Foreign leaders seek meetings with Trump as knife-edge election nears
Foreign leaders traveling to the United States to attend the U.N. General Assembly this week in New York have also been meeting with former president Donald Trump, as they hedge their bets in case of a Trump victory in the November election.
Trump is scheduled to meet this week with the president of the United Arab Emirates, Mohamed bin Zayed al-Nahyan, and British Prime Minister Keir Starmer, according to people familiar with the discussions who spoke on the condition of anonymity to share private details. On Sunday, Trump wrote on social media that he had met with the emir and prime minister of Qatar at Mar-a-Lago, his private club and residence in Florida.
The emir, Tamim bin Hamad Al Thani, “is someone also who strongly wants peace in the Middle East, and all over the world,” Trump wrote. “We had a great relationship during my years in the White House, and it will be even stronger this time around!” The Qataris have played a crucial mediating role in cease-fire talks between Israel and Hamas.
The Qatari and Emirati embassies did not respond to requests for comment. Representatives for Starmer also did not respond.
The meetings reflect an acknowledgment by a wide range of foreign governments, from Europe to the Persian Gulf, that Trump may soon return to the White House and take over management of multiple global conflagrations, including Russia’s war in Ukraine, the civil war in Sudan, and Israel’s war in Gaza and its escalating conflict with Hezbollah.

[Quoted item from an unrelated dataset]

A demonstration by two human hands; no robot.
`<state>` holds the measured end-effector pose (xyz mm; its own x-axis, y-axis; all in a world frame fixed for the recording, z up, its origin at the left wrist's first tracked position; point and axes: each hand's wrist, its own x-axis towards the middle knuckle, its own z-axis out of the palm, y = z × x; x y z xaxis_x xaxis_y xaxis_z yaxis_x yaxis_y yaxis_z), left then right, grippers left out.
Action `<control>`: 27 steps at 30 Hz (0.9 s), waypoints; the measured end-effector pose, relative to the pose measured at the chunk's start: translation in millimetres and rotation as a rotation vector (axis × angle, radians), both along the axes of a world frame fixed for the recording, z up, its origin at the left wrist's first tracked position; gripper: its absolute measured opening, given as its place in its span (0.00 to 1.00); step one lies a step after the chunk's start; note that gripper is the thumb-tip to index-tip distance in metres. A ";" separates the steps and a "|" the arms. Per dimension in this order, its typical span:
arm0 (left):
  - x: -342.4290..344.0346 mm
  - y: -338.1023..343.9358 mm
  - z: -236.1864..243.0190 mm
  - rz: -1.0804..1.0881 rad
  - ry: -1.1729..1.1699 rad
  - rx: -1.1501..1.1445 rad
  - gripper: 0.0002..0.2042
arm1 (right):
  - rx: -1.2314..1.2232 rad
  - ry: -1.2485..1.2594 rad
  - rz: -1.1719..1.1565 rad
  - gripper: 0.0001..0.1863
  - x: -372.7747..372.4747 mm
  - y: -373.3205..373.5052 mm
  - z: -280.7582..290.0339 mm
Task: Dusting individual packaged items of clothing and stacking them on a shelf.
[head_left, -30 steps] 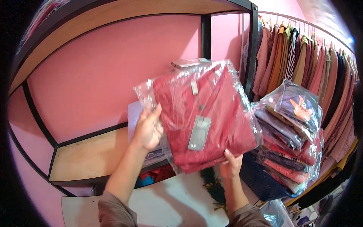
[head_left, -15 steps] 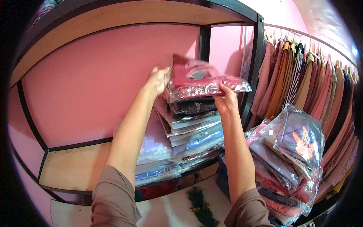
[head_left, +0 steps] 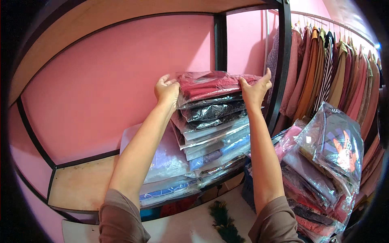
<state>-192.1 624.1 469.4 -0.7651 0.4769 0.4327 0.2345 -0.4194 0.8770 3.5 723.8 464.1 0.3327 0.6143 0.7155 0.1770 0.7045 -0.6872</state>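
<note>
A folded red garment in a clear plastic bag [head_left: 210,86] lies on top of a tall stack of bagged clothes [head_left: 214,121]. At its left end, my left hand [head_left: 167,92] has its fingers closed round the edge of the plastic. My right hand [head_left: 256,93] is at the right end, its thumb against the bag and its fingers spread apart, one pointing up. Black bagged garments lie directly below the red one, with grey, white and blue ones further down. The stack stands on a wooden shelf [head_left: 81,182] with a black frame.
Beside my right forearm rises another heap of bagged clothes [head_left: 316,182], a dark one with a starfish print on top. Garments on hangers [head_left: 324,77] line a rail at the right. A black shelf post [head_left: 281,60] stands between. An upper shelf [head_left: 121,10] hangs overhead.
The bagged red garment has come down from a tilted position to lie flatter on the stack. My right hand has moved to its right end and spread its fingers. The view has shifted slightly.
</note>
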 end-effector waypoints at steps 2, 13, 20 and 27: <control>-0.3 -0.7 -0.4 0.022 -0.011 -0.006 0.30 | 0.013 -0.040 0.050 0.43 0.0 4.3 0.1; 11.5 -33.8 3.2 -0.120 -0.125 -0.092 0.35 | -0.027 -0.308 -0.209 0.24 5.2 -5.6 -16.0; 24.1 -47.9 -1.5 -0.074 -0.037 -0.144 0.37 | -0.032 -0.476 -0.059 0.25 1.4 -5.1 -26.0; 38.8 -55.9 -5.0 -0.140 -0.199 -0.052 0.35 | -0.007 -0.298 -0.070 0.26 27.2 -43.2 -42.3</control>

Mohamed, the Emirati leader, met separately in Washington this week with President Joe Biden and Vice President Kamala Harris, the Democratic presidential nominee. Starmer met with Biden at the White House earlier this month. The only other foreign leader Harris is scheduled to see this week is Ukrainian President Volodymyr Zelensky, according to a person familiar with her schedule.
Zelensky said over the weekend that he intended to discuss plans for his country’s conduct of the war with Biden, congressional leaders and both presidential nominees. Trump, at a campaign rally in Georgia on Tuesday, derided the Ukrainian president as “the greatest salesman on Earth,” expressing doubt that Kyiv could fend off Russia’s advances but also boasting that he could end the conflict.

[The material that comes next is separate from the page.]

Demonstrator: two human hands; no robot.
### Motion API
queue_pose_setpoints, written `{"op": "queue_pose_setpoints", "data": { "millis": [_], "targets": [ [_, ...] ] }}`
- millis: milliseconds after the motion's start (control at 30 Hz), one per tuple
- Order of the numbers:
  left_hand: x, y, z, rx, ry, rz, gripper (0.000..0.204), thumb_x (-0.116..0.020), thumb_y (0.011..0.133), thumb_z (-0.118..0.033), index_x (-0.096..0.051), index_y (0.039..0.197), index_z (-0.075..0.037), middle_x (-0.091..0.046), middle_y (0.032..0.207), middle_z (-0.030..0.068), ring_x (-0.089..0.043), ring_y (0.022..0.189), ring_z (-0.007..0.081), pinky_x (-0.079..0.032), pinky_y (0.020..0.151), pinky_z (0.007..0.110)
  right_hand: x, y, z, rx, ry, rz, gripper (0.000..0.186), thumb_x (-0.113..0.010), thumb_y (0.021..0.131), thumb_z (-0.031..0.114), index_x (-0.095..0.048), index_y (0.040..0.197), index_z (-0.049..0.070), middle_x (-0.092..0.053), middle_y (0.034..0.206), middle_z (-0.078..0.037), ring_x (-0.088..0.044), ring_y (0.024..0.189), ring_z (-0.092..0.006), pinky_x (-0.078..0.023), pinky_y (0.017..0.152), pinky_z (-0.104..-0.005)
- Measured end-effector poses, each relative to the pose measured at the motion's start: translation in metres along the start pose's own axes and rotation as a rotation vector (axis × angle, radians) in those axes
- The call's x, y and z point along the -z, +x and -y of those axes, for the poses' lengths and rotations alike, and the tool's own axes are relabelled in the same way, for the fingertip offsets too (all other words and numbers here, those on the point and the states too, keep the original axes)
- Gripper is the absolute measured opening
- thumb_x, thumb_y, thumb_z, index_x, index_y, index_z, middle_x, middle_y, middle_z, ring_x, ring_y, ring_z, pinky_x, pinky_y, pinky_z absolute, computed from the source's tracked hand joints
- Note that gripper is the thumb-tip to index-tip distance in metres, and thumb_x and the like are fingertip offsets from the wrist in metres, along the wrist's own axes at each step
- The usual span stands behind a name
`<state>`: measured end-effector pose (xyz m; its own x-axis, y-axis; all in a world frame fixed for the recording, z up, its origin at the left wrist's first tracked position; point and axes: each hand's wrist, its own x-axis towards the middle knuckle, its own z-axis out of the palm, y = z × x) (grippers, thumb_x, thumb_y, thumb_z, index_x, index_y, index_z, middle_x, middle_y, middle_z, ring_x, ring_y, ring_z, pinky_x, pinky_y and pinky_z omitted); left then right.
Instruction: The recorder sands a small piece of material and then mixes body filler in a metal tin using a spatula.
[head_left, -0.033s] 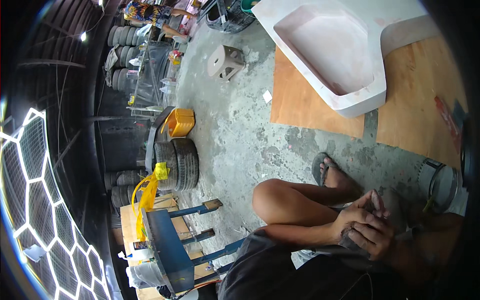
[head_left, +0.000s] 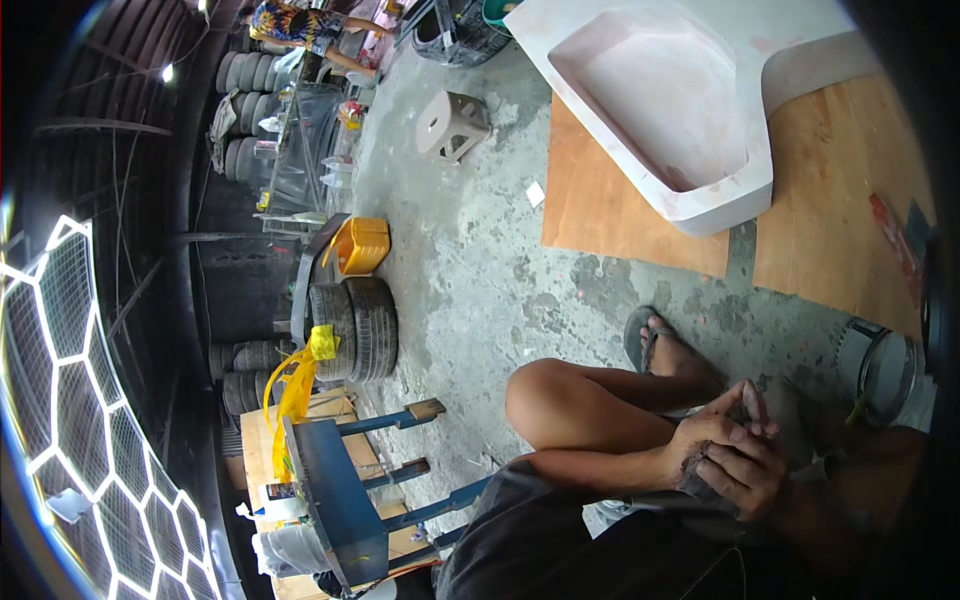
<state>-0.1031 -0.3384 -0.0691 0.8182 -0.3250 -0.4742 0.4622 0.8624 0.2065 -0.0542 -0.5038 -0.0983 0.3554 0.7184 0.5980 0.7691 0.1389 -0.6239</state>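
Observation:
My left hand (head_left: 702,434) and my right hand (head_left: 748,474) are clasped together in front of my lap, beside my bent knee (head_left: 545,400). Both have their fingers curled and pressed against each other. A dark grey patch (head_left: 697,478) shows between and under the fingers; whether it is a cloth, an abrasive sheet or just dirt, I cannot tell. The fingertips look dusty. Ahead of me, apart from my hands, a large pale moulded piece with a deep angular recess (head_left: 650,100) rests on plywood sheets (head_left: 610,215).
A red-handled tool (head_left: 895,240) lies on the plywood at right, with a clear round container (head_left: 885,375) nearer me. At left stand a blue metal stand (head_left: 345,500), stacked tyres (head_left: 372,328) and a yellow bin (head_left: 362,246). Farther off are a plastic stool (head_left: 450,125) and another person (head_left: 300,25).

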Motion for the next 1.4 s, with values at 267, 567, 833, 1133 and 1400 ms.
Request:
{"op": "queue_pose_setpoints", "data": {
  "millis": [267,567,833,1133,1400],
  "targets": [
    [-0.006,0.004,0.005,-0.164,0.023,0.140,0.036,-0.049,0.079,0.003,-0.045,0.114,-0.004,-0.053,0.103,0.0117,-0.054,0.093,0.0194,-0.047,0.081,0.026,0.002,0.002,0.012,-0.047,0.049,0.001,0.022,-0.061,0.091,0.029,-0.076,0.098,0.013,-0.071,0.107,-0.006,-0.066,0.107,-0.0279,-0.053,0.089,-0.0428],
    [-0.012,0.000,0.015,-0.258,0.142,0.119,0.034,-0.058,0.070,-0.018,-0.041,0.096,-0.006,-0.041,0.093,0.0057,-0.043,0.092,0.0181,-0.036,0.086,0.030,0.006,0.001,0.018,-0.037,0.027,0.051,0.022,-0.063,0.092,0.027,-0.075,0.104,0.014,-0.071,0.117,-0.007,-0.064,0.112,-0.0276,-0.052,0.088,-0.0442],
    [-0.020,0.000,0.013,-0.334,0.130,0.131,0.034,-0.058,0.071,-0.017,-0.041,0.098,-0.007,-0.040,0.093,0.0060,-0.041,0.092,0.0169,-0.035,0.086,0.030,0.007,0.008,0.025,-0.112,0.074,-0.009,0.022,-0.066,0.090,0.026,-0.074,0.105,0.011,-0.071,0.116,-0.008,-0.064,0.112,-0.0293,-0.052,0.090,-0.0464],
    [-0.016,0.002,0.007,-0.417,0.112,0.058,0.040,-0.060,0.066,-0.019,-0.041,0.100,-0.007,-0.040,0.094,0.0057,-0.043,0.095,0.0190,-0.036,0.095,0.033,0.004,0.008,0.021,-0.143,0.136,0.003,0.032,-0.067,0.089,0.032,-0.073,0.109,0.007,-0.068,0.119,-0.015,-0.059,0.120,-0.0360,-0.049,0.097,-0.0513],
    [0.014,0.017,-0.002,-0.182,-0.031,-0.114,0.064,-0.053,0.065,-0.009,-0.046,0.128,0.000,-0.046,0.093,0.0059,-0.048,0.100,0.0214,-0.040,0.103,0.035,0.013,0.025,0.013,-0.167,0.110,0.033,0.030,-0.058,0.089,0.012,-0.071,0.116,0.011,-0.064,0.118,-0.021,-0.063,0.114,-0.0405,-0.052,0.096,-0.0531]
  ]
}}
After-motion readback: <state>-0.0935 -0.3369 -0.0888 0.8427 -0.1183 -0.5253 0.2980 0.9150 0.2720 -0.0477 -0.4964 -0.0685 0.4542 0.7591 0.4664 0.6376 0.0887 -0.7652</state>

“We’re stuck in that war unless I’m president,” Trump said.
A Trump spokesman declined to comment on the meetings.
This week’s engagements are notable because they include foreign leaders beyond those known to be friendly with Trump. Hungarian Prime Minister Viktor Orban, whose nationalist agenda is acclaimed by many of the former president’s supporters, visited Trump in July. Trump has also spoken to Crown Prince Mohammed bin Salman of Saudi Arabia, a relationship he cultivated while in the White House, including by making Riyadh his first foreign stop as president.
It’s not unheard of for presidential candidates to engage with representatives of foreign governments. Both Trump and Democrat Hillary Clinton met with foreign officials while campaigning for the presidency in 2016. During his bid for the White House in 2008, then-Sen. Barack Obama also met with foreign heads of state during a swing through Europe and the Middle East.

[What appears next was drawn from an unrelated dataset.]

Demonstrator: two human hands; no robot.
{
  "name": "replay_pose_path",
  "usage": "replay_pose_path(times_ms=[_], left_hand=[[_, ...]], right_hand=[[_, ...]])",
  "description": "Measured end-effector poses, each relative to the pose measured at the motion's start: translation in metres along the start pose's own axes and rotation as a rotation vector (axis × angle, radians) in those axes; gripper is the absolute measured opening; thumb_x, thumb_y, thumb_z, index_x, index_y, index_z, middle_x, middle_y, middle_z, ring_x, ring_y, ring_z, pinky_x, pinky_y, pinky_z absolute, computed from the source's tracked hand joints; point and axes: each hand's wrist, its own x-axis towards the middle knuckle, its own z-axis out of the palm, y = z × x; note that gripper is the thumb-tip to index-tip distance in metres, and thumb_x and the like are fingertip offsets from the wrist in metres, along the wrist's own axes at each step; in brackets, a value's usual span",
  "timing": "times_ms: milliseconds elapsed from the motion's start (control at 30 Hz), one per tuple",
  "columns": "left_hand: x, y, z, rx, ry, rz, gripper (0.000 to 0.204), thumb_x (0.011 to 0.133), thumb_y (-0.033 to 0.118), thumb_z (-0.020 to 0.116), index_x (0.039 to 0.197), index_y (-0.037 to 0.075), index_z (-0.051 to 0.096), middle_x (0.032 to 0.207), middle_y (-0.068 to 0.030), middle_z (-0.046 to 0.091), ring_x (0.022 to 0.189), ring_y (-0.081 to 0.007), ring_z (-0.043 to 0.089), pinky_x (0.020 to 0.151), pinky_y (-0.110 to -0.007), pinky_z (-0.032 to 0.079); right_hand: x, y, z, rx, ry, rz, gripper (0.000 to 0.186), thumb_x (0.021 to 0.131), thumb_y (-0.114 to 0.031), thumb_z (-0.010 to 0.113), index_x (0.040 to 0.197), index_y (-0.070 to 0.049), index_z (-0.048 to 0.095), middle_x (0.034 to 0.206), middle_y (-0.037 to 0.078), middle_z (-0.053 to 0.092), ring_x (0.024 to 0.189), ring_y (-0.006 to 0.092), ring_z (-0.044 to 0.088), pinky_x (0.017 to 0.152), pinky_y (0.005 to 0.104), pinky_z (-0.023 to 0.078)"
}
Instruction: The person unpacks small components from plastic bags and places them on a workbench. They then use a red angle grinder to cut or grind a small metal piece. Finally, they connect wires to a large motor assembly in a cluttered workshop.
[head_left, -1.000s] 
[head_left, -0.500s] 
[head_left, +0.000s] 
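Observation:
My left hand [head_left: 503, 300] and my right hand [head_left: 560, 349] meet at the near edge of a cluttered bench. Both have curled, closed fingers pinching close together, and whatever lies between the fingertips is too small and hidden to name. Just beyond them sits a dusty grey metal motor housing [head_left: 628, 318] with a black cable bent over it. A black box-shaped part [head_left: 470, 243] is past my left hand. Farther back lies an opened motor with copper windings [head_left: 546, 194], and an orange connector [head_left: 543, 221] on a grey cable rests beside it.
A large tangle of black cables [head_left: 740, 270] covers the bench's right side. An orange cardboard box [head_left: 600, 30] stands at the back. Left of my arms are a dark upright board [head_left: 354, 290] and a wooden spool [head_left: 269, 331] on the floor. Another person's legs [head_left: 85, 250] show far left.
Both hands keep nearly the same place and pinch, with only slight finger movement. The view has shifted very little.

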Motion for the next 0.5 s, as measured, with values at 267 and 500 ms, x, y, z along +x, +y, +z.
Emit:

But private citizens are barred from interfering with U.S. diplomatic relationships under the Logan Act, a 1799 statute that makes it a felony to engage “with any foreign government or any officer or agent thereof, with intent to influence the measures or conduct of any foreign government or of any officer or agent thereof, in relation to any disputes or controversies with the United States, or to defeat the measures of the United States.”
Stephen I. Vladeck, a professor at the Georgetown University Law Center, said the extent of interactions between presidential candidates and foreign leaders makes clear that the Logan Act, which has barely been tested in court, is toothless. He said there are good reasons candidates would want to prepare — and why foreign heads of state would want to get to know possible incoming American leaders. But the potential for abuse is worrisome, he added.
“It shouldn’t be controversial that people who are outside of the administration should be limited in their ability to influence or undermine the administration’s foreign policy,” Vladeck said. “Someone running for office might make some sort of backroom deal: ‘If you do something or don’t do something until I’m elected, I promise to help you if I win.’ That should bother any American.”